**The data**
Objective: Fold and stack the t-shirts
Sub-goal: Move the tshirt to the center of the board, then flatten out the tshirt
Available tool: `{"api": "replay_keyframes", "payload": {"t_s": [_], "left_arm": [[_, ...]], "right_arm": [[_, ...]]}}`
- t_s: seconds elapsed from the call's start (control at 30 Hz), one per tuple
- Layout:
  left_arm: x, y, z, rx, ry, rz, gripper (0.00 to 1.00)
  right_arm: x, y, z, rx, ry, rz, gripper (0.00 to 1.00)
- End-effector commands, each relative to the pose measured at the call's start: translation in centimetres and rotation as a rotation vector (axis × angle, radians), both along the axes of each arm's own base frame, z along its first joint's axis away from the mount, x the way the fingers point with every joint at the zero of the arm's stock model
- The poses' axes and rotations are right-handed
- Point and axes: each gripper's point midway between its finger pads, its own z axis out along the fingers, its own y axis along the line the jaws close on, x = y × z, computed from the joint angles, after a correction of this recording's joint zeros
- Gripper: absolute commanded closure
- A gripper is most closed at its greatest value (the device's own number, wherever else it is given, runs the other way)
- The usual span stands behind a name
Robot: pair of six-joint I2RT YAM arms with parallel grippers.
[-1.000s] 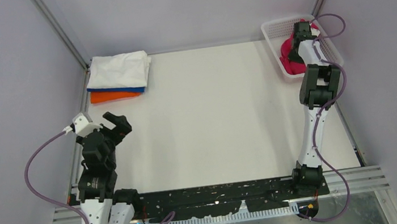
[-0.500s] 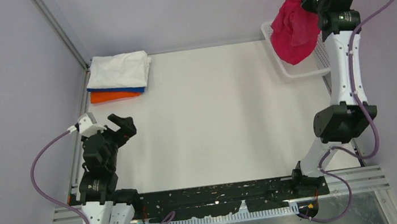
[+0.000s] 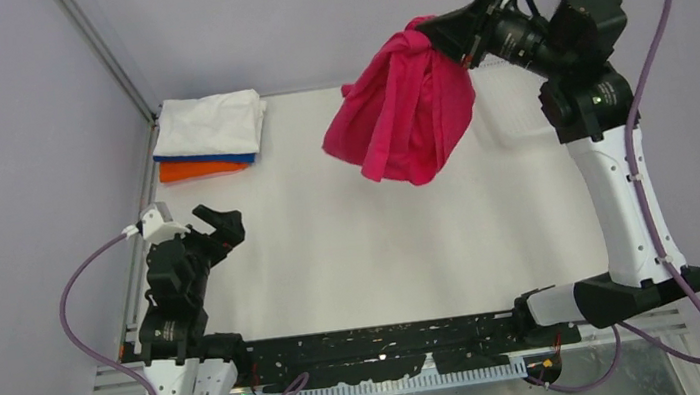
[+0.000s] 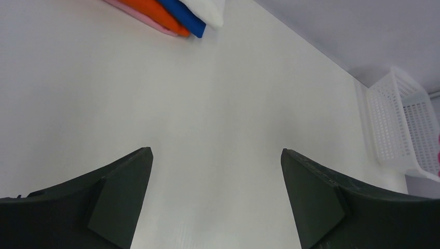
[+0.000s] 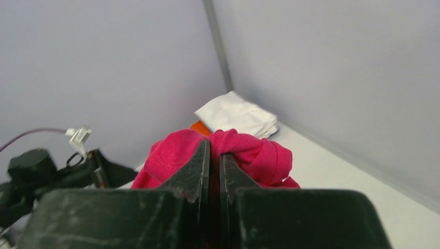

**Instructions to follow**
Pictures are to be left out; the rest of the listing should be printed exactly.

**Exercise response**
Objective: Fold and stack the t-shirts
Sub-goal: Move the tshirt to the center of the board, then flatten out the tshirt
Available tool: `{"api": "replay_keyframes", "payload": {"t_s": [_], "left_arm": [[_, ...]], "right_arm": [[_, ...]]}}`
- t_s: seconds elapsed from the call's start (control at 30 Hz), one per tuple
- Layout:
  left_arm: x, y, z, rx, ry, rz, gripper (0.00 to 1.00)
  right_arm: x, y, z, rx, ry, rz, gripper (0.00 to 1.00)
- End-effector commands, each relative to the pose measured at the call's start: translation in centimetres and rotation as a rotation vector (axis × angle, radians), both along the axes of each arm's own base frame, z along its first joint's axis away from the mount, x the way the fingers point with every joint at the zero of the arm's stock model
- The poses' axes and rotations are right-handed
- Point and axes: each gripper's point midway between its finger pads, its own z axis out along the fingers, its own y axis along the line the jaws close on, x = y × z, computed from the joint angles, after a correction of this recording's joint zeros
- Gripper: absolute commanded closure
- A gripper is most closed at its greatest value (the device's own number, wherever else it is given, runs the other way)
- The usual span stands behind a name
Robot: pair of six-joint I2RT YAM arms with parallel grippers.
[-1.000s] 
[-0.500s] 
[+0.000s] 
[+0.000s] 
[+0.000s] 

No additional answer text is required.